Work instructions:
Every line of the entries below from the one containing "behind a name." to the one containing "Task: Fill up", both ends included, must be written out exactly. No other line belongs in the answer.

━━━ Dataset ━━━

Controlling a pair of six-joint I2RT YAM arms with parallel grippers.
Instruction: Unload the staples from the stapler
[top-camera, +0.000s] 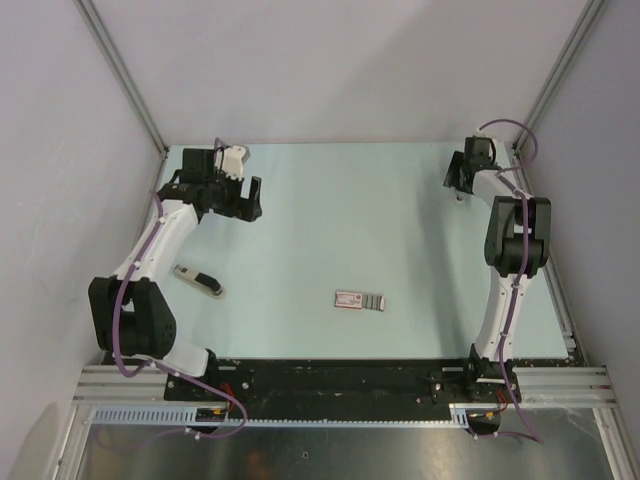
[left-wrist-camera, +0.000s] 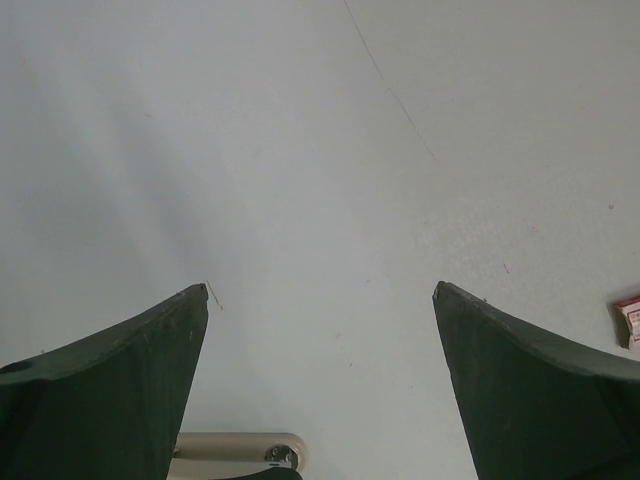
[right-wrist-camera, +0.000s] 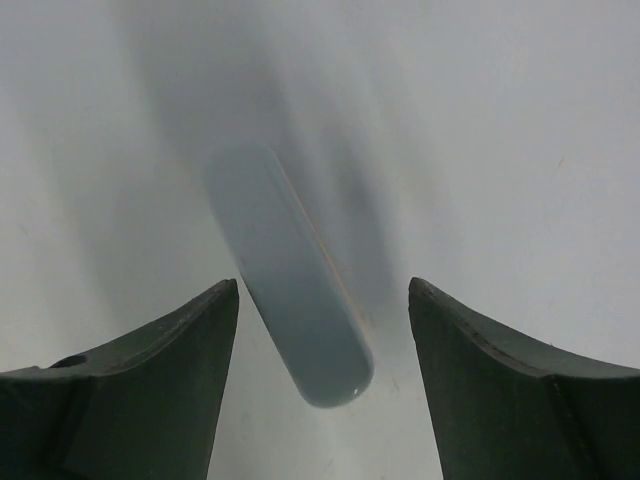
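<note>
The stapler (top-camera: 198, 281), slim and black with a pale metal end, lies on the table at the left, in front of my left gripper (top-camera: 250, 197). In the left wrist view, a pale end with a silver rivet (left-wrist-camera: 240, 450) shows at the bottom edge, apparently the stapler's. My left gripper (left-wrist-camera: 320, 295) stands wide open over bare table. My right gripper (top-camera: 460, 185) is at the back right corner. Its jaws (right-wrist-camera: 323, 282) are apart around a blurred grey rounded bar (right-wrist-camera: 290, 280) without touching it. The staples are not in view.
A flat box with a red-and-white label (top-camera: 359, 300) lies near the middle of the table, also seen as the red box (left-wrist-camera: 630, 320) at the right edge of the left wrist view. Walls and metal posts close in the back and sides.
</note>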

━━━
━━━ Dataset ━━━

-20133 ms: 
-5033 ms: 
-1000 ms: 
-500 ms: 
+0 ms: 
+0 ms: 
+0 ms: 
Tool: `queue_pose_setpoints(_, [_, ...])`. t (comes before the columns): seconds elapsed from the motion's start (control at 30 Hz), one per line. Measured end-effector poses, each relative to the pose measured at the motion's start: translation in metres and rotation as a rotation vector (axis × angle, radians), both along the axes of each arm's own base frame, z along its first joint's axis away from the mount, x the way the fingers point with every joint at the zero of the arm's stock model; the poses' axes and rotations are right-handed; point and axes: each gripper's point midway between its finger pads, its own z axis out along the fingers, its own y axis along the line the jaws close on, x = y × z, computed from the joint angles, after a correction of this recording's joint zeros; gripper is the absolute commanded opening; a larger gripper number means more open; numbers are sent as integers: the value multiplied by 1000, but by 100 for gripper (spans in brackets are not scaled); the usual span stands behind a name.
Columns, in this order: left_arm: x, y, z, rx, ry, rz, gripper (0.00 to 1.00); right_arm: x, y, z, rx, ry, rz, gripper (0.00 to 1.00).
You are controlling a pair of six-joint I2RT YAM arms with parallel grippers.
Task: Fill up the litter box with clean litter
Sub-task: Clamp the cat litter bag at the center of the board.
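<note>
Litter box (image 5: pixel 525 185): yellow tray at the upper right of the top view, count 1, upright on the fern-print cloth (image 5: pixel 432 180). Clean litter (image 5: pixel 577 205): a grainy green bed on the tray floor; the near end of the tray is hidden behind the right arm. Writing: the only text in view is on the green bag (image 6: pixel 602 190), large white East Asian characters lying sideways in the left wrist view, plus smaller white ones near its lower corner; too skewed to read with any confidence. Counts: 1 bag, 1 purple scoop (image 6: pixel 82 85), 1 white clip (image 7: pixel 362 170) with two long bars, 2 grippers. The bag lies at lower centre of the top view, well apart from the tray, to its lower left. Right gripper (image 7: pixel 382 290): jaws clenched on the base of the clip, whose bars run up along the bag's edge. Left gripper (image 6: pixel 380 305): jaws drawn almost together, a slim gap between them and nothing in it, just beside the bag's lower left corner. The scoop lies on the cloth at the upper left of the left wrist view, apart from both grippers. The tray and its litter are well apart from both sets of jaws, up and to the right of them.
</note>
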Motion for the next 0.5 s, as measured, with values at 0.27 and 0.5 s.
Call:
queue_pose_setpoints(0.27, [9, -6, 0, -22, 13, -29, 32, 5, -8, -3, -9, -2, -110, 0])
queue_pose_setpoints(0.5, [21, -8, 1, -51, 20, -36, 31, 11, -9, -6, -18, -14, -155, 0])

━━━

Exercise output:
Tool: `queue_pose_setpoints(_, [_, ...])`. t (comes before the columns): seconds elapsed from the motion's start (control at 30 Hz), one per line. Measured end-effector poses, each relative to the pose measured at the motion's start: translation in metres and rotation as a rotation vector (axis × angle, radians), both along the axes of each arm's own base frame, z along its first joint's axis away from the mount, x the way the fingers point with every joint at the zero of the arm's stock model; the poses' axes and rotations are right-handed; point and axes: each gripper's point midway between its finger pads, its own z axis out along the fingers, its own y axis along the line the jaws close on, x = y × z, computed from the joint angles, after a correction of this recording's joint zeros; gripper is the absolute commanded opening; a larger gripper number means more open; numbers are sent as integers: the value multiplied by 1000, but by 100 for gripper (spans in brackets are not scaled); the usual span stands behind a name.
Columns, in this order: left_arm: x, y, z, rx, ry, rz, gripper (0.00 to 1.00); right_arm: x, y, z, rx, ry, rz, gripper (0.00 to 1.00).
You are controlling a pair of six-joint I2RT YAM arms with parallel grippers.
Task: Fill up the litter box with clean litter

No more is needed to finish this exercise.